13 Assassins (Japanese)

Though he’s also made children’s movies and period pieces, Takashi Miike is best known for bloody, twisted tales like “Ichi the Killer” and “Audition,” which are among the few of the Japanese director’s 70-plus movies to play in Western theaters. His latest, “13 Assassins,” continues the gory trend, combining it with an old-fashioned samurai story. The result feels way too long (and the first cut was even longer!), but it’s worth it for Miike’s masterful depiction of incredible violence.

In the very first scene, a man commits honorable suicide by stabbing himself in the gut. Many directors would show the fellow administering a single tasteful jab and let that be the end of it, but not Miike. Miike has the guy plunge the blade into his belly, then slice himself open some more, then fall forward into a pool of blood. That’s what seppuku looks like, pansies!

The setting is feudal Japan in the 1840s, the waning days of the samurai. The just-mentioned suicide was a response to the actions of the shogun’s brother, Lord Naritsugu (played with devilish bemusement by Japanese pop star Goro Inagaki), who is fond of raping, torturing, and murdering people, and can do so with impunity because of his status. Having finally had enough, shogun councilor Sir Doi (Mikijiro Hira) secretly hires the samurai Shinzaemon (Koji Yakusho) to kill Naritsugu.

One problem: Naritsugu is constantly surrounded by highly skilled warriors who will happily die in his defense. No lone swordsman can assassinate him. It will require Shinzaemon and, oh, let’s say, 12 others.

This is a remake of a 1963 film by Eiichi Kudo, which itself probably owes more than a little to Kurosawa’s “Seven Samurai.” You can see it in the structure: Shinzaemon recruits warriors to help him in his mission; one of these is a slightly crazy non-samurai; the final battle takes place in a small village where the heroes are outnumbered by the villains. Unlike its predecessors, “13 Assassins” ramps up the ick factor with details of Naritsugu’s heinous crimes, which include killing entire families for sport and amputating the limbs of his rape victims. As usual with Miike, it’s not clear whether we should be horrified or entertained by all this, and the imbalance is both exhilarating and unsettling.

The first 75 minutes are basically a long setup for a gonzo 45-minute finale in which the assassins take on Naritsugu’s army. Since we know we’re headed for a showdown, we get a little restless when the film takes forever to get there; the characterization and exposition are merely serviceable, and not good enough to justify the amount of screen time they get.

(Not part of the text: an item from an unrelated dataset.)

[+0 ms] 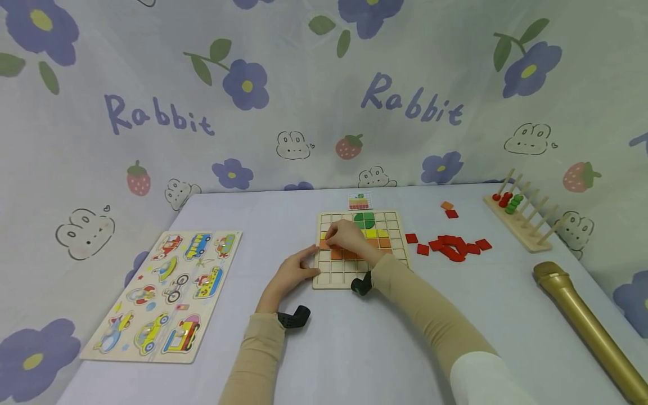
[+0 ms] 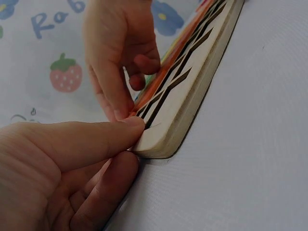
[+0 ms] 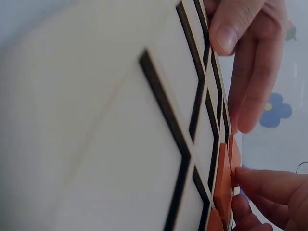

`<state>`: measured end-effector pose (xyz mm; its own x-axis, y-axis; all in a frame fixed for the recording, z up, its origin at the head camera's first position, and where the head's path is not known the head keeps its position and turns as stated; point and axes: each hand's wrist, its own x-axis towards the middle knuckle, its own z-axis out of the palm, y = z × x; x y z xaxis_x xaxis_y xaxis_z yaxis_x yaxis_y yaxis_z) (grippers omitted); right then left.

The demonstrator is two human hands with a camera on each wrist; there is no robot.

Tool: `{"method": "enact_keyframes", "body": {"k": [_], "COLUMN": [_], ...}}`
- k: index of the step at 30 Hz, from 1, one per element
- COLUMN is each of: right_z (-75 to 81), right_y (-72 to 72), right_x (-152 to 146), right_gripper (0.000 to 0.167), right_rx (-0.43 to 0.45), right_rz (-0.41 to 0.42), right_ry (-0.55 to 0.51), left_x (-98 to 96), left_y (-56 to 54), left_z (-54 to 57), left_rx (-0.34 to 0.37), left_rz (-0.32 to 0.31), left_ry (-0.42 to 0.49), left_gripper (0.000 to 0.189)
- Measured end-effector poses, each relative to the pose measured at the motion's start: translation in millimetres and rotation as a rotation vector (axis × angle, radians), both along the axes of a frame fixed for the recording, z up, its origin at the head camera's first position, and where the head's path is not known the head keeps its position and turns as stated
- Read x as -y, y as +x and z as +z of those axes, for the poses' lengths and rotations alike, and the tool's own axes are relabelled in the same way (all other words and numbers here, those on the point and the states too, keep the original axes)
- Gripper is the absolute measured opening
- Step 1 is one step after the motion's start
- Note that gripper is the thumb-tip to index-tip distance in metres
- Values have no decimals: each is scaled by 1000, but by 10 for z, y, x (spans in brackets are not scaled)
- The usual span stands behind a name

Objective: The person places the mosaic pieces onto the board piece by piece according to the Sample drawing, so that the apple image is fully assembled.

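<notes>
A wooden grid board lies mid-table, bearing orange tiles, yellow tiles and green leaf-shaped pieces. My left hand grips its left edge, thumb on top and a finger at the side, as the left wrist view shows. Over the board reaches my right hand, its fingertips on an orange tile near the left edge. That hand covers part of the rows. A small picture card lies behind the board.
Loose red pieces lie right of the board; an orange tile is behind them. Farther right are a bead rack and a gold microphone. A vehicle puzzle board lies at left. A patterned cloth hangs behind.
</notes>
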<state>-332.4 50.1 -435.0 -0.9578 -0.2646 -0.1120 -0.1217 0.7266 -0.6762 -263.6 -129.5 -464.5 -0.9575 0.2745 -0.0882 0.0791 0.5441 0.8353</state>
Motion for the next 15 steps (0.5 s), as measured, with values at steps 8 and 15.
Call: {"method": "enact_keyframes", "body": {"k": [8,15], "right_z": [5,151], "right_y": [10,-45], "right_x": [-33,-355], "right_gripper": [9,16], "right_rx": [-27,-1], "right_rz": [-8,-77], "right_ry": [-6,-152], "left_x": [-10,-14], "left_y": [-6,0], "left_z": [-6,1], "left_rx": [2,15], "left_rz": [9,30], "left_ry": [-26,-36], "left_gripper": [65,65]}}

But when it does arrive, that epic battle is a thrilling, nightmarish — and, yes, awesome — bloodbath involving hand-to-hand combat, clever strategies, flaming livestock, and flat-out insanity. The number of participants and the amount of blood borders on the absurd, but all that means is that Miike is delivering what he promised. Naritsugu is bored by peace and loves war, the nastier the better. He’s obviously a psychopath. We probably shouldn’t dwell too much, then, on the fact that Miike seems to hold the same view.

B- (2 hrs., 6 min.; Japanese with subtitles; R, abundant bloody and graphic violence.)